EXERCISE REQUIREMENTS. From the first line to the last, copy the listing below word for word.

>>>>

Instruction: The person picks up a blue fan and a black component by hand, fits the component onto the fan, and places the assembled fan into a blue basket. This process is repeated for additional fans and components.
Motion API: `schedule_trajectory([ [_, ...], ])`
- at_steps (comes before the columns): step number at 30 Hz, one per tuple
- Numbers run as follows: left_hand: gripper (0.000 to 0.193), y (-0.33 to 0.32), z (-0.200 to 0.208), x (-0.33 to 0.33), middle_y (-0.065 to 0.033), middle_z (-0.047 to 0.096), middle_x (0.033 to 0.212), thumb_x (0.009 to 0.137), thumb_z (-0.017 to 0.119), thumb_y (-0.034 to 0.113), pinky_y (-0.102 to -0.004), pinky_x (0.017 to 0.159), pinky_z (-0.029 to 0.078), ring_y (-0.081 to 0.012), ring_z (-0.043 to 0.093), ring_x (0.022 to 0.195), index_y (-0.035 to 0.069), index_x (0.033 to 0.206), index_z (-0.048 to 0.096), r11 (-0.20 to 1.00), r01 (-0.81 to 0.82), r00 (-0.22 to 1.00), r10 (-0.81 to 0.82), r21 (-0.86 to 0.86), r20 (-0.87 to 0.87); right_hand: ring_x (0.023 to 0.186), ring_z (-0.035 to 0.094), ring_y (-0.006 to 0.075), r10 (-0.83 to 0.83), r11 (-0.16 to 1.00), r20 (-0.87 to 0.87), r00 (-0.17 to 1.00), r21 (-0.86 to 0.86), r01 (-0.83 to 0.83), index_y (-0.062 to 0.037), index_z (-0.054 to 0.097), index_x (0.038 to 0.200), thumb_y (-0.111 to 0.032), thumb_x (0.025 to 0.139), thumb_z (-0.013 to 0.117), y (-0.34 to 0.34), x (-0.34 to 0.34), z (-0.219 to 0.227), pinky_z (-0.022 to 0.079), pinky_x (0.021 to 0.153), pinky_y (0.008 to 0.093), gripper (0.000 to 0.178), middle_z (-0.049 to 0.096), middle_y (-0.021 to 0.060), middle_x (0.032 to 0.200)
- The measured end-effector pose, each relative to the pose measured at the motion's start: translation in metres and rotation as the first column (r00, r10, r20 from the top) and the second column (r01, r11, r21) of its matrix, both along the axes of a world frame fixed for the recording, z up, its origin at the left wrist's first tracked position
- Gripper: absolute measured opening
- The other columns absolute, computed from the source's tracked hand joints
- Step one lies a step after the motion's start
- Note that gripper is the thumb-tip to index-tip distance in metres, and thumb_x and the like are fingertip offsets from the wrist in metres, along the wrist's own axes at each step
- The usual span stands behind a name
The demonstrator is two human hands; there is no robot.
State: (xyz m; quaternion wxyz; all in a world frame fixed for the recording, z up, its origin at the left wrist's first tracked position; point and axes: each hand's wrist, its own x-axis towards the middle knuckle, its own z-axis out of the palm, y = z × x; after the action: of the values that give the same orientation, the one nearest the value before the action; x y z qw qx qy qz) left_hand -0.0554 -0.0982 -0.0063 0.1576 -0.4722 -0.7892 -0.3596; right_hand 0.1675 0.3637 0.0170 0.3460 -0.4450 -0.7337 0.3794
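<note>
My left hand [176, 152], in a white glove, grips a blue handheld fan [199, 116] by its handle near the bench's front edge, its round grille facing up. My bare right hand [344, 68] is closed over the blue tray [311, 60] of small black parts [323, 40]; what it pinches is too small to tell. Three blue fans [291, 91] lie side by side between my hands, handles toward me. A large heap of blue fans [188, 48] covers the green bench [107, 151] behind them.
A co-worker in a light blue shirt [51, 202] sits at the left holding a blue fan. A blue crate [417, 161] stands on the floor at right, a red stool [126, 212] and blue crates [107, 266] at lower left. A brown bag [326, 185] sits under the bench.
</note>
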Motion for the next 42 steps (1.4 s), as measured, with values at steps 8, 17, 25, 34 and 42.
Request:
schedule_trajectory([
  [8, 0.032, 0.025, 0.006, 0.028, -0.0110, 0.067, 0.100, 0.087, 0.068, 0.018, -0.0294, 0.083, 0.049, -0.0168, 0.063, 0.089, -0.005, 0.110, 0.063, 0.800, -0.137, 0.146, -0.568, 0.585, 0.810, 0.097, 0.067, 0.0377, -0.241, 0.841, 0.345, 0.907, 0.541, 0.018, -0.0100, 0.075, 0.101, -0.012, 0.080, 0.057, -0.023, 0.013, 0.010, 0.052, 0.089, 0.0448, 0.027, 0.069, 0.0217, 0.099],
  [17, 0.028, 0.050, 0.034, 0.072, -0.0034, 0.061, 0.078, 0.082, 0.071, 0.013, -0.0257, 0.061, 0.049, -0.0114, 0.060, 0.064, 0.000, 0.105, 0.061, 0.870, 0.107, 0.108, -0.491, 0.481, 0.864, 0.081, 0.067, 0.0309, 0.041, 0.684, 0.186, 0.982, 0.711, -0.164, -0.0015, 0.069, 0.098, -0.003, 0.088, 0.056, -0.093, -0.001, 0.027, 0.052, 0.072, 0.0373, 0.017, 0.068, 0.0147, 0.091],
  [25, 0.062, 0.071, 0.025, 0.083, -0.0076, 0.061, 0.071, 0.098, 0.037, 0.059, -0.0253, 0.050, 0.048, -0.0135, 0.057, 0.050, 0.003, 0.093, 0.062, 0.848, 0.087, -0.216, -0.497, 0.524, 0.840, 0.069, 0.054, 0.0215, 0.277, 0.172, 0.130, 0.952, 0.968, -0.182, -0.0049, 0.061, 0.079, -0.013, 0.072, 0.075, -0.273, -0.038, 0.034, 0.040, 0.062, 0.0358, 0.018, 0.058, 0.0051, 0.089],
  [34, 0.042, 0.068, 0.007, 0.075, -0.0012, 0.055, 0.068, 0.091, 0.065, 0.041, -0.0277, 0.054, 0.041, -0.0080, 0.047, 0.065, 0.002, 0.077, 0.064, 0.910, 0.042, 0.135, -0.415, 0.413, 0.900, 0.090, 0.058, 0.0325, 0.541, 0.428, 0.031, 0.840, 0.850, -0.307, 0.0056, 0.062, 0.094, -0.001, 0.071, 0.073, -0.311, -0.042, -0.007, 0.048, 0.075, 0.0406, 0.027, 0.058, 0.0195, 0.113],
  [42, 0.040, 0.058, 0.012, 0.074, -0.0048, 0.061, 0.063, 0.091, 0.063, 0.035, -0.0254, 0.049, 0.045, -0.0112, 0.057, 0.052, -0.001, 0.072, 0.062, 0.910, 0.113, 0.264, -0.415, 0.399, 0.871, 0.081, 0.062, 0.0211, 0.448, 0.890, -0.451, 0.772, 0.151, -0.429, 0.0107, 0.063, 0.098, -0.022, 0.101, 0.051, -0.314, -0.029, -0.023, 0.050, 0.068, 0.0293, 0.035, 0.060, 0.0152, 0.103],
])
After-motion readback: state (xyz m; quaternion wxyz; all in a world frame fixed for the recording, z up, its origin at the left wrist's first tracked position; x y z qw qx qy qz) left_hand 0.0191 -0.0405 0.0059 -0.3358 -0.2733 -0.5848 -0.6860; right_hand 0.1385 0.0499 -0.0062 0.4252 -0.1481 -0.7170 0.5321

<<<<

SOLUTION TO THE PROBLEM.
Instruction: The person picks up a blue fan and a black component by hand, fits the component onto the fan, and places the assembled fan into a blue basket. This process is repeated for additional fans and components.
Motion API: `schedule_trajectory([ [_, ...], ])`
- at_steps (comes before the columns): step number at 30 Hz, one per tuple
- Numbers run as follows: left_hand: gripper (0.000 to 0.193), y (-0.33 to 0.32), z (-0.200 to 0.208), x (-0.33 to 0.33), middle_y (-0.065 to 0.033), middle_z (-0.047 to 0.096), middle_x (0.033 to 0.212), thumb_x (0.009 to 0.137), thumb_z (-0.017 to 0.119), thumb_y (-0.034 to 0.113), pinky_y (-0.102 to -0.004), pinky_x (0.017 to 0.159), pinky_z (-0.029 to 0.078), ring_y (-0.081 to 0.012), ring_z (-0.043 to 0.093), ring_x (0.022 to 0.195), index_y (-0.035 to 0.069), index_x (0.033 to 0.206), index_z (-0.048 to 0.096), r11 (-0.20 to 1.00), r01 (-0.81 to 0.82), r00 (-0.22 to 1.00), r10 (-0.81 to 0.82), r21 (-0.86 to 0.86), r20 (-0.87 to 0.87); right_hand: ring_x (0.023 to 0.186), ring_z (-0.035 to 0.094), ring_y (-0.006 to 0.075), r10 (-0.83 to 0.83), r11 (-0.16 to 1.00), r20 (-0.87 to 0.87), r00 (-0.17 to 1.00), r21 (-0.86 to 0.86), r01 (-0.83 to 0.83), index_y (-0.062 to 0.037), index_z (-0.054 to 0.097), index_x (0.038 to 0.200), thumb_y (-0.111 to 0.032), thumb_x (0.025 to 0.139), thumb_z (-0.013 to 0.117), y (-0.34 to 0.34), x (-0.34 to 0.34), z (-0.219 to 0.227), pinky_z (-0.022 to 0.079), pinky_x (0.021 to 0.153), pinky_y (0.008 to 0.093), gripper (0.000 to 0.178), middle_z (-0.049 to 0.096), middle_y (-0.021 to 0.060), middle_x (0.032 to 0.200)
- The measured end-effector pose, each relative to the pose measured at the motion's start: translation in metres and rotation as the first column (r00, r10, r20 from the top) and the second column (r01, r11, r21) of its matrix, both along the axes of a world frame fixed for the recording, z up, its origin at the left wrist's first tracked position
- Gripper: absolute measured opening
- The other columns absolute, computed from the source's tracked hand joints
- Step one lies a step after the motion's start
- Note that gripper is the thumb-tip to index-tip distance in metres, and thumb_x and the like are fingertip offsets from the wrist in metres, along the wrist's own axes at each step
- The usual span stands behind a name
The demonstrator is two human hands; there is no robot.
State: (xyz m; quaternion wxyz; all in a world frame fixed for the recording, z up, its origin at the left wrist's first tracked position; point and axes: each hand's wrist, its own x-axis towards the middle knuckle, its own z-axis out of the palm, y = z × x; after the action: of the values that give the same orientation, the one nearest the value before the action; x y z qw qx qy qz) left_hand -0.0554 -0.0982 -0.0063 0.1576 -0.4722 -0.7892 -0.3596; right_hand 0.1675 0.3637 0.0170 0.3460 -0.4450 -0.7337 0.3794
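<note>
My left hand [176, 152], in a white glove, grips a blue handheld fan [199, 116] by its handle near the bench's front edge, its round grille facing up. My bare right hand [344, 68] is closed over the blue tray [311, 60] of small black parts [323, 40]; what it pinches is too small to tell. Three blue fans [291, 91] lie side by side between my hands, handles toward me. A large heap of blue fans [188, 48] covers the green bench [107, 151] behind them.
A co-worker in a light blue shirt [51, 202] sits at the left holding a blue fan. A blue crate [417, 161] stands on the floor at right, a red stool [126, 212] and blue crates [107, 266] at lower left. A brown bag [326, 185] sits under the bench.
</note>
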Motion for the next 42 steps (1.4 s), as measured, with values at steps 8, 17, 25, 34 and 42.
Request:
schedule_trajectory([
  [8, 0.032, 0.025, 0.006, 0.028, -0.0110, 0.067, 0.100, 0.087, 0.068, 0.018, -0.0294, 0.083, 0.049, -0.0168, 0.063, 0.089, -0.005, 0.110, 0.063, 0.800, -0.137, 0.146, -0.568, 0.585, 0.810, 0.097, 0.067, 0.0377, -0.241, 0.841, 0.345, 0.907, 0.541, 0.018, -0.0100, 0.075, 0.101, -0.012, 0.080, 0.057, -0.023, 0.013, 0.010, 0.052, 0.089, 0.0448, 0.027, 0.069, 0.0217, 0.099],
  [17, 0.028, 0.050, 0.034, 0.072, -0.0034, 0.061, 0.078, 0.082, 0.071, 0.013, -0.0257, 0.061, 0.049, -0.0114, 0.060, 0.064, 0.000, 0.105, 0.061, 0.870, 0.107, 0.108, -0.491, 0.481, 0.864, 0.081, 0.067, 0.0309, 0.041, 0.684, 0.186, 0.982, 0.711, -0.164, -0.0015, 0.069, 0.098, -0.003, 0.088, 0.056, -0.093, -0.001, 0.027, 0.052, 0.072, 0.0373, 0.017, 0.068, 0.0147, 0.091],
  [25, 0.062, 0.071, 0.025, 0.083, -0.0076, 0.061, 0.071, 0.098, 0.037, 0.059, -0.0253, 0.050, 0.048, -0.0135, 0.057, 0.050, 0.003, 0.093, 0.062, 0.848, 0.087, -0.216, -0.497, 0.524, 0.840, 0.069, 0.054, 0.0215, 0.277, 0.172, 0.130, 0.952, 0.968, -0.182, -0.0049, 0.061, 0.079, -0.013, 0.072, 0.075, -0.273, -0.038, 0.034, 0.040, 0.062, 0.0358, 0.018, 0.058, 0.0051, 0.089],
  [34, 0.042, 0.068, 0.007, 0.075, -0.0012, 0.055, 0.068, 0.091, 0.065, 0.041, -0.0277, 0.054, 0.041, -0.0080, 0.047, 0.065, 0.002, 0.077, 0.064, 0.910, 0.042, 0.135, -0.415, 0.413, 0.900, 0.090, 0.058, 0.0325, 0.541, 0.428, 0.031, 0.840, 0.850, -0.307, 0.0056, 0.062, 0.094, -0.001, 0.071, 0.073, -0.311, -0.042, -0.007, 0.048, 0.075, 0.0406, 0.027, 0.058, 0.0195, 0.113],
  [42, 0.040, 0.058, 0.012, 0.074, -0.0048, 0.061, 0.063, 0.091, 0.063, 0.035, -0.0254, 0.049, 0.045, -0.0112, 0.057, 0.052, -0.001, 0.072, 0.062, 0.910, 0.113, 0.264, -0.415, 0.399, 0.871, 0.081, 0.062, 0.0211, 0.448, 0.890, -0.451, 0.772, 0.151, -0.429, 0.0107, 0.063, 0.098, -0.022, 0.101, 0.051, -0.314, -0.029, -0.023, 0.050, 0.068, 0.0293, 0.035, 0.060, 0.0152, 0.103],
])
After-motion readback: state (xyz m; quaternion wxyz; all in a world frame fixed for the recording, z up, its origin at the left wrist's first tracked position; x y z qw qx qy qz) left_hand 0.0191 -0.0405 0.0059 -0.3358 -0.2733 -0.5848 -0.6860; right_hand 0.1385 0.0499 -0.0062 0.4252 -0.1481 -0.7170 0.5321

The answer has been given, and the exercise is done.